How can I use one command line to provide a list of all files between a certain size and then format the file with name, md5 has and the file size.
The example output should be
file1.*** MD5 value size
file2.*** MD5 value size etc.
Ive tried the following but it displays the md5 on a separate line
find 'directory' -size +30000c -size -50000c |
while read filename
do ls -l "$filename" | awk '{print $9 "\t" $5}'
md5sum "$filename" | awk '{print $1}'
done
It outputs the follow with the MD5 on a seperate line
file1.*** size
MD5
file2.*** size
MD5
You are very close, just a few fixes needed:
#!/bin/bash
find ./path/to/dir -type f -size +30000c -size -50000c -printf '%s %p\n' |
while read -r size filename; do
md5=$(md5sum "$filename" | awk '{print $1}')
printf "%-30s %s %10s\n" "$filename" "$md5" "$size"
done
To produce something like:
./CHECKSUM 36e371280a17372537a78167ce22b773 30400
./Makefile d21464a020be753a9d821cba58f046bc 40000
Let's start with the find
. We can get the filename (path) and size directly from find
via -printf
action. The %p
specifies the full file name (relative path) and %s
the size of the file. We put %s
first, so read
can parse it, in case the filename contains spaces.
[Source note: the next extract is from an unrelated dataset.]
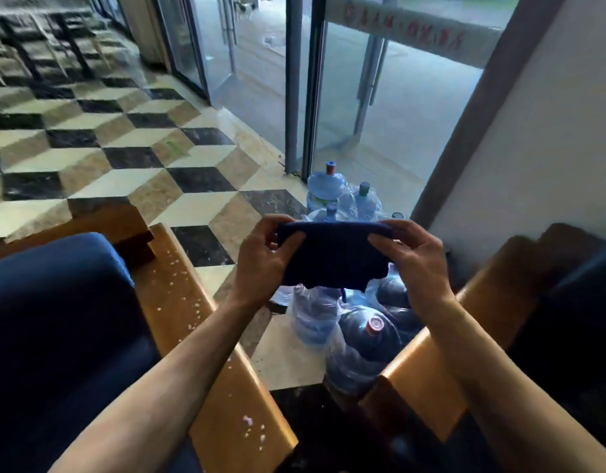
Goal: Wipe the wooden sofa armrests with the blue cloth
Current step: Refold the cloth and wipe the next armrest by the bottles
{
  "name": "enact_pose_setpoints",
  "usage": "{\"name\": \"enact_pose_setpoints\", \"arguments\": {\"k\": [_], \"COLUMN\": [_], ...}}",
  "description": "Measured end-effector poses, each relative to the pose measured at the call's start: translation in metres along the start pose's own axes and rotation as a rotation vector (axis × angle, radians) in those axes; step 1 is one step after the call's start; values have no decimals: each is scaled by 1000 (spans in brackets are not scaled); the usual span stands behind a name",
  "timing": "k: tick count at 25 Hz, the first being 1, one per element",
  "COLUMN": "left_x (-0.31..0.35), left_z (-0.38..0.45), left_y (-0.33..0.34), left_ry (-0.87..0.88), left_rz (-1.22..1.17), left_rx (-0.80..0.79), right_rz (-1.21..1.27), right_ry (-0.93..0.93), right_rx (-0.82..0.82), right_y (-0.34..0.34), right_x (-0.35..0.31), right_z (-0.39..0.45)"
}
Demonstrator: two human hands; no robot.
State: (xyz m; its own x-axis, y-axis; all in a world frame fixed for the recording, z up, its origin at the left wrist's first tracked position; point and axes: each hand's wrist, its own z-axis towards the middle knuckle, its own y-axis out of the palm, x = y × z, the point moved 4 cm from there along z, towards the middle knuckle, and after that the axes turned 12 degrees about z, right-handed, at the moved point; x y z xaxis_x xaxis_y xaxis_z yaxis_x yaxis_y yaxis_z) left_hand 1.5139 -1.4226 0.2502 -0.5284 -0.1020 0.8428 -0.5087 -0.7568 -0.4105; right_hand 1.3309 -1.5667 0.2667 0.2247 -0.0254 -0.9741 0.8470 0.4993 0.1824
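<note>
Both hands hold the dark blue cloth [332,254] stretched between them in mid-air, above the gap between two sofas. My left hand [260,261] pinches its left edge and my right hand [414,257] pinches its right edge. Below left runs a wooden armrest [199,322] of the left sofa, speckled with small white crumbs. A second wooden armrest [428,356] of the right sofa lies under my right forearm. The cloth touches neither armrest.
Several large water jugs [359,346] wrapped in plastic stand on the floor between the two sofas. A blue seat cushion [56,319] fills the lower left. Checkered tile floor [124,148] spreads ahead, with glass doors [312,80] beyond.
</note>
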Motion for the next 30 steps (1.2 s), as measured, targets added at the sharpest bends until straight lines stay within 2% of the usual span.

Also, we're only interested in files, so we'll use the -type f
filter.
Next, read
can read multiple fields (separated by IFS
, which defaults to space, newline and tab). If there are more fields than variables given, the last variable will hold all the remaining fields. Also, we use -r
to prevent (special) interpretation of escaped characters in input. For each line read (assuming your filenames do not contain newlines), we calculate the MD5 sum with the command you already use.
Finally, we use shell's built-in printf
to format and print all the fields. Formatting mini language is similar to C's printf: %-30s
means left-aligned 30-characters wide string field, for example.
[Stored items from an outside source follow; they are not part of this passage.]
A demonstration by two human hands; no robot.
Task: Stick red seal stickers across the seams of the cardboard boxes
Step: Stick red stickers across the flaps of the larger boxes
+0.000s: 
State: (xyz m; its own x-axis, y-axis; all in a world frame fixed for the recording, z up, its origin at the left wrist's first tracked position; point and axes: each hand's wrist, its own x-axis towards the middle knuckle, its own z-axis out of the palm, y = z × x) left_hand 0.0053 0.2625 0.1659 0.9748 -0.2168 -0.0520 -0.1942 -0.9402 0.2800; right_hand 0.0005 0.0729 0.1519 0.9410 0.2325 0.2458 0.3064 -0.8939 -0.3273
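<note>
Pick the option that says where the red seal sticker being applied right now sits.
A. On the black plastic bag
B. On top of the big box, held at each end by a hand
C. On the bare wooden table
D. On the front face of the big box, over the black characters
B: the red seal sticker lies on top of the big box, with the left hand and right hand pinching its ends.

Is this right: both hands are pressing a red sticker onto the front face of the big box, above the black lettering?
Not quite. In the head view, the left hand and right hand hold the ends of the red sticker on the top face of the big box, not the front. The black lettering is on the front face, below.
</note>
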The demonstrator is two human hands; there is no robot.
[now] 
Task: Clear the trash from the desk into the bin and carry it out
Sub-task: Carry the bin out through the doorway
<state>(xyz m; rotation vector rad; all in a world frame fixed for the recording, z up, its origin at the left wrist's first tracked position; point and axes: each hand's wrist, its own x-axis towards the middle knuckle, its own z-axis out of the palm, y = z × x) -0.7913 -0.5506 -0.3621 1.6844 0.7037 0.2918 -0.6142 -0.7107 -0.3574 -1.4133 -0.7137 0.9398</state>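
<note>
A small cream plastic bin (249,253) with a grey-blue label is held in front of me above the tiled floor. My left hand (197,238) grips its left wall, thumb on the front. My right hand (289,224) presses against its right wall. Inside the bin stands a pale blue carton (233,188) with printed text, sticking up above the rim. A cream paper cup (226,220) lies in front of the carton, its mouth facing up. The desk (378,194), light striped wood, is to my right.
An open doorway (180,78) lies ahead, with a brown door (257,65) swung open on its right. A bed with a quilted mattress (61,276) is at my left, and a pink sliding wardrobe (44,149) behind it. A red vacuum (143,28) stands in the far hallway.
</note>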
Bonus points: handling filenames with newlines. The one character Unix filenames possibly can not contain is the NULL (\0
) character. Although bash
is not particularly good at processing binary (non-text) data, we can still do it:
#!/bin/bash
find ./path/to/dir -type f -size +30000c -size -50000c -printf '%s %p\0' |
while read -r -d '' size filename; do
md5=$(md5sum "$filename" | awk '{print $1}')
display_name=$(echo -n "$filename" | tr '\n' '?')
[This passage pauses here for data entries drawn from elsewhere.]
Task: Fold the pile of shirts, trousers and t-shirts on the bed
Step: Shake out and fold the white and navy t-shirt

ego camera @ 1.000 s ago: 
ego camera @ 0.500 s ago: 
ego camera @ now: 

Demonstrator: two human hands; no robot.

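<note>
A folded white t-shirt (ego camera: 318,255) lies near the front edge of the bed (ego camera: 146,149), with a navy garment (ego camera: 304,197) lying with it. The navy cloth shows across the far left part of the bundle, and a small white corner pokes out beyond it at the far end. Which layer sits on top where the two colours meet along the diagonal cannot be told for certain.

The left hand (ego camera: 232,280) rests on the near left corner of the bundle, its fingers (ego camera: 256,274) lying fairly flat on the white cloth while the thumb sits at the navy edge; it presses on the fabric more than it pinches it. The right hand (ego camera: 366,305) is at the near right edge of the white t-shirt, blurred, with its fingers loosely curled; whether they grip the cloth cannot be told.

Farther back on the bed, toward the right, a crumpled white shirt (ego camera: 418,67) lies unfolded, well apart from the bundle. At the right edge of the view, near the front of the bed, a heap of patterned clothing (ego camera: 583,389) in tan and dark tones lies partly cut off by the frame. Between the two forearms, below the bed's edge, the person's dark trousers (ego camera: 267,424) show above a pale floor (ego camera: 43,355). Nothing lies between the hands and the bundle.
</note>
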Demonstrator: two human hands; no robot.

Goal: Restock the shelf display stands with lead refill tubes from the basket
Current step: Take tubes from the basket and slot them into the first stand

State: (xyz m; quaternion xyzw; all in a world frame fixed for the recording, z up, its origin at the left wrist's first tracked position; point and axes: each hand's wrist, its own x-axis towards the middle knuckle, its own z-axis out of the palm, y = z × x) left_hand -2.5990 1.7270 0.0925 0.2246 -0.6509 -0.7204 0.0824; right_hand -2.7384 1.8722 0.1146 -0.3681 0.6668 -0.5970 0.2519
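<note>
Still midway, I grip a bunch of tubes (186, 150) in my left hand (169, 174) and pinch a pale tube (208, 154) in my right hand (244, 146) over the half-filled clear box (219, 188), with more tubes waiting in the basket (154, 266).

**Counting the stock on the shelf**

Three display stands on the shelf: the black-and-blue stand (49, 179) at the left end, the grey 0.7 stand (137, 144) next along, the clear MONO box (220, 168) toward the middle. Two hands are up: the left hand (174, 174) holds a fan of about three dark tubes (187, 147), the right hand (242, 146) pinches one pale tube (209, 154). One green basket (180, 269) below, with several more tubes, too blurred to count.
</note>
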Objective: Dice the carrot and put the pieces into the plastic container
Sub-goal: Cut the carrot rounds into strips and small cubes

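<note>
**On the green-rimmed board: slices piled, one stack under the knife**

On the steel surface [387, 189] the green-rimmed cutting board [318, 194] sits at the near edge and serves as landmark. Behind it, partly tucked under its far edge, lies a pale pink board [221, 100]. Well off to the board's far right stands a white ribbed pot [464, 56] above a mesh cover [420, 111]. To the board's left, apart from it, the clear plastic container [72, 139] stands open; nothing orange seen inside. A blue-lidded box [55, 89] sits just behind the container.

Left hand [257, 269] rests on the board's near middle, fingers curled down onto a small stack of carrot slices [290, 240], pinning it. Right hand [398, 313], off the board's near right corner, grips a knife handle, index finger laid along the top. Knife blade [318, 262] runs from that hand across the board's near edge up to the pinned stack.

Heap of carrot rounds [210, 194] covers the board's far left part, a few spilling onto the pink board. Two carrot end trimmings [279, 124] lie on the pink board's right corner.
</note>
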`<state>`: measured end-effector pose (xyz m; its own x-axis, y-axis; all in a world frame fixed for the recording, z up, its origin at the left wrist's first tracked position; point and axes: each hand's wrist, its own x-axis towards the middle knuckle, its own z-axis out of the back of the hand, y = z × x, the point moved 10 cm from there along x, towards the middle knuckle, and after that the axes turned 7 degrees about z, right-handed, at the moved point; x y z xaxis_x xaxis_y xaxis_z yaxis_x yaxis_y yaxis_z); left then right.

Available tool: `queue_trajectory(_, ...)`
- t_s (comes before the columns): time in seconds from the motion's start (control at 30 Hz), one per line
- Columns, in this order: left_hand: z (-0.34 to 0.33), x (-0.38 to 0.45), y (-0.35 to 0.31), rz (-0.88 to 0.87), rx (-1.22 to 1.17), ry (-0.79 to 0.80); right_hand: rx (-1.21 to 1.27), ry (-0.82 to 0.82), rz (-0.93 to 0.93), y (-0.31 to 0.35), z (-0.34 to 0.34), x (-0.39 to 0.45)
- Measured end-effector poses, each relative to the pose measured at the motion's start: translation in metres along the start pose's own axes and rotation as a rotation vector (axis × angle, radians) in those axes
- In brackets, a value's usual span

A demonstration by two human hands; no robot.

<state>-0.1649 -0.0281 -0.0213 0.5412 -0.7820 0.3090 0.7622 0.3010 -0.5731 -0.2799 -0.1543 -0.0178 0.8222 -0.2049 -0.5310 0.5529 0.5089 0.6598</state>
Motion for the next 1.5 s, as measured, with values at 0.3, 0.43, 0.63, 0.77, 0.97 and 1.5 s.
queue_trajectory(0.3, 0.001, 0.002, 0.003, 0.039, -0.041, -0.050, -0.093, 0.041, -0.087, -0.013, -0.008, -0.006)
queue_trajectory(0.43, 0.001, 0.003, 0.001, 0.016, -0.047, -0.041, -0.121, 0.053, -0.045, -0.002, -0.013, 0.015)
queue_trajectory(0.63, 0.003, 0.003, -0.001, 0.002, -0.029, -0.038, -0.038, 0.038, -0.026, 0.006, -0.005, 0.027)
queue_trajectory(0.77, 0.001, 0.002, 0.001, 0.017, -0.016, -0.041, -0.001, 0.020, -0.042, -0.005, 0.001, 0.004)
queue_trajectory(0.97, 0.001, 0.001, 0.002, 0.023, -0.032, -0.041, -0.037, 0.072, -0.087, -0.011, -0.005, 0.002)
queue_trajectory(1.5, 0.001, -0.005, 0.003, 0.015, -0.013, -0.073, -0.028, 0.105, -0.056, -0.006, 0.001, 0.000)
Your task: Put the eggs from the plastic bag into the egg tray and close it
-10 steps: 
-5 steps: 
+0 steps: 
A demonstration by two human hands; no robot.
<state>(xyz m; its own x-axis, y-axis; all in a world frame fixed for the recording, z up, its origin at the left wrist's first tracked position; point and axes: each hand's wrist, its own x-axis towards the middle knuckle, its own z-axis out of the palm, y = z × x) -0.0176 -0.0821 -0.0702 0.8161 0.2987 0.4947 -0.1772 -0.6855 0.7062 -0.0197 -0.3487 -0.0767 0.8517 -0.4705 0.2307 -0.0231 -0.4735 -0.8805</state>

printf "%-30s %s %10s\n" "$display_name" "$md5" "$size"
done
First, we use \0
in -printf
to separate records find
outputs, with the matching read -d ''
. To make filenames suitable for printing in one line, we have to replace (but only for display) all newlines \n
with something like ?
. We can use tr
for that, combined with echo -n
(note we can't use a here-string <<<"$filename"
instead echo
because here-string adds a trailing newline).
You can use rhash
for this simple task
find dir/ -type f -size +30000c -size -50000c -exec rhash -p "%p %m %s\n" {} \;
-p
prints in custom format
%p
for file path, %m
for md5sum and %s
for file size in bytes
Rather than piping find to a set of commands, just call those commands directly in find:
find /p/a/t/h -size +30000c -size -50000c -exec sh -c '
printf "%s\t" "$1"; md5sum "$1" | cut -d " " -f 1 | tr -d \\n;
printf "\t";
stat -c %s "$1"' _ {} \;
Note that stat
is non-standard, but the above works for debian. You may need stat -f %z
. YMMV